EXERCISE OBJECTIVE: Every line of the records below that has the word "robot" should be copied.

SUPPLIED MATERIAL:

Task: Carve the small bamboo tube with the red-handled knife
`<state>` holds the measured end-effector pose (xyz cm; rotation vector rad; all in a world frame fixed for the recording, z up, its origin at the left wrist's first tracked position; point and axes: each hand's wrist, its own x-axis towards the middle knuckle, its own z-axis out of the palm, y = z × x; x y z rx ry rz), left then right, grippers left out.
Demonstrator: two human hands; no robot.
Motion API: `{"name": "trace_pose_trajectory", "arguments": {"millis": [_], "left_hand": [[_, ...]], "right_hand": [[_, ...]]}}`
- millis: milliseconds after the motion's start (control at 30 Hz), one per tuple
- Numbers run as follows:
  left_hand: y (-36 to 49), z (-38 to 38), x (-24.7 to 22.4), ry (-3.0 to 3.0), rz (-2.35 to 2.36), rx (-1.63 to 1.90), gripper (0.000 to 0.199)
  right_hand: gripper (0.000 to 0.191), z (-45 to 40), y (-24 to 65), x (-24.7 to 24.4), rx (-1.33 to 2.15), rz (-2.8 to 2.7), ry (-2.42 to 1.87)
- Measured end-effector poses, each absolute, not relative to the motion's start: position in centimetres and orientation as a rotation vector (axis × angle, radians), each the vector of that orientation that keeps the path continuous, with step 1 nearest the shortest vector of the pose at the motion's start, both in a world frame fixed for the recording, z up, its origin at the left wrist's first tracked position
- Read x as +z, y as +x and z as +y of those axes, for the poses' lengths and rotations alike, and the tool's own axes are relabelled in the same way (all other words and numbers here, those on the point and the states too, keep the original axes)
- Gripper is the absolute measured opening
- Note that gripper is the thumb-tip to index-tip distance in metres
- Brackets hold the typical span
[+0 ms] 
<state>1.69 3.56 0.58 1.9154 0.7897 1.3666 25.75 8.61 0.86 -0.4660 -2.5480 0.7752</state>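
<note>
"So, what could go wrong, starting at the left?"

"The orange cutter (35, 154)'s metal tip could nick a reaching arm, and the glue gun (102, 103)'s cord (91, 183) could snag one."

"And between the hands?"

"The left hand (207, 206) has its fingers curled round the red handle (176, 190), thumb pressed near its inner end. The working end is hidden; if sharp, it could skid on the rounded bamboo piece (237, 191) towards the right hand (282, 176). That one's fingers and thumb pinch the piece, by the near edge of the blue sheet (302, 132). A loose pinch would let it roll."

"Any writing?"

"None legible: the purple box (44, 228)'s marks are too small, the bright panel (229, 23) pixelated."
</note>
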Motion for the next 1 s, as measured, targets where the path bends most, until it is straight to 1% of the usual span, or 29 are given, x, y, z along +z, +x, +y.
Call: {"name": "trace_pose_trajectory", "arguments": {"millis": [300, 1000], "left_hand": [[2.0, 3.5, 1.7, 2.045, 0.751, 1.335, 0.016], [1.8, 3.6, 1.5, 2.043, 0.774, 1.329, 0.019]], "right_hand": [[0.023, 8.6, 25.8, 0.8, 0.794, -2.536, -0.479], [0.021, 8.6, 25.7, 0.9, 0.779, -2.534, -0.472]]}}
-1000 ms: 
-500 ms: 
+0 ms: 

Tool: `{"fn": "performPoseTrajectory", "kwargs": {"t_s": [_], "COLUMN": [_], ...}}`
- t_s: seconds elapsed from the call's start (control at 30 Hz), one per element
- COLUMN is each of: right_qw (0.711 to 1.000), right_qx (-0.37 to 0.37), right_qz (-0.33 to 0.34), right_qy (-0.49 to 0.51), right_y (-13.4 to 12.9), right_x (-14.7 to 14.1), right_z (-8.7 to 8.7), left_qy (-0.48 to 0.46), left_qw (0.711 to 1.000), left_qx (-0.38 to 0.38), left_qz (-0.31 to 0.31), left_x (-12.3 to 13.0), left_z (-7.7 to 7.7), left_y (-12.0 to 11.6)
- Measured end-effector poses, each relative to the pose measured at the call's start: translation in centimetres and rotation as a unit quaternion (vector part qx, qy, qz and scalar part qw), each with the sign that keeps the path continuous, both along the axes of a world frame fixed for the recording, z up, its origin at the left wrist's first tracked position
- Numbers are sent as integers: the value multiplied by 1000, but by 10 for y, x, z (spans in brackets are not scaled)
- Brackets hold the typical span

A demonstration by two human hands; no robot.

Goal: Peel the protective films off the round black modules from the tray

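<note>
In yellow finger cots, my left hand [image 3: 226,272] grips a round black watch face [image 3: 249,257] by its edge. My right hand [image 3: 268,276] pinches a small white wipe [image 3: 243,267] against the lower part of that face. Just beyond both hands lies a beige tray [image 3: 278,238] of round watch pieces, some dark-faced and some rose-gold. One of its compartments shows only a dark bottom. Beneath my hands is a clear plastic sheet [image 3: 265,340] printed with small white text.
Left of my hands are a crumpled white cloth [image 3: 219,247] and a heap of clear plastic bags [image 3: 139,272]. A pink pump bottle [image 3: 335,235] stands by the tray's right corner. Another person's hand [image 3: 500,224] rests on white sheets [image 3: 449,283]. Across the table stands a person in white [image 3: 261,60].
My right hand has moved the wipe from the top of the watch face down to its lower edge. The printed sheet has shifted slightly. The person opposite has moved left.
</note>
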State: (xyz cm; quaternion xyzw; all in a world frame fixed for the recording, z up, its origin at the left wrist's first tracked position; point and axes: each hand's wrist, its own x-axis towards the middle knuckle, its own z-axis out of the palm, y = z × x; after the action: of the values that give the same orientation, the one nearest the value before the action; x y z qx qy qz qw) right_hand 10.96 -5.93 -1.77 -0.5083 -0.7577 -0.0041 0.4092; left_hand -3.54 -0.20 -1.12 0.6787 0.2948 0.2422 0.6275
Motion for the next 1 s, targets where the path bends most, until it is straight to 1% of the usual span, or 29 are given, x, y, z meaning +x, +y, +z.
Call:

FINISHED TASK:
Demonstrator: two human hands; no robot.
A demonstration by two human hands; no robot.

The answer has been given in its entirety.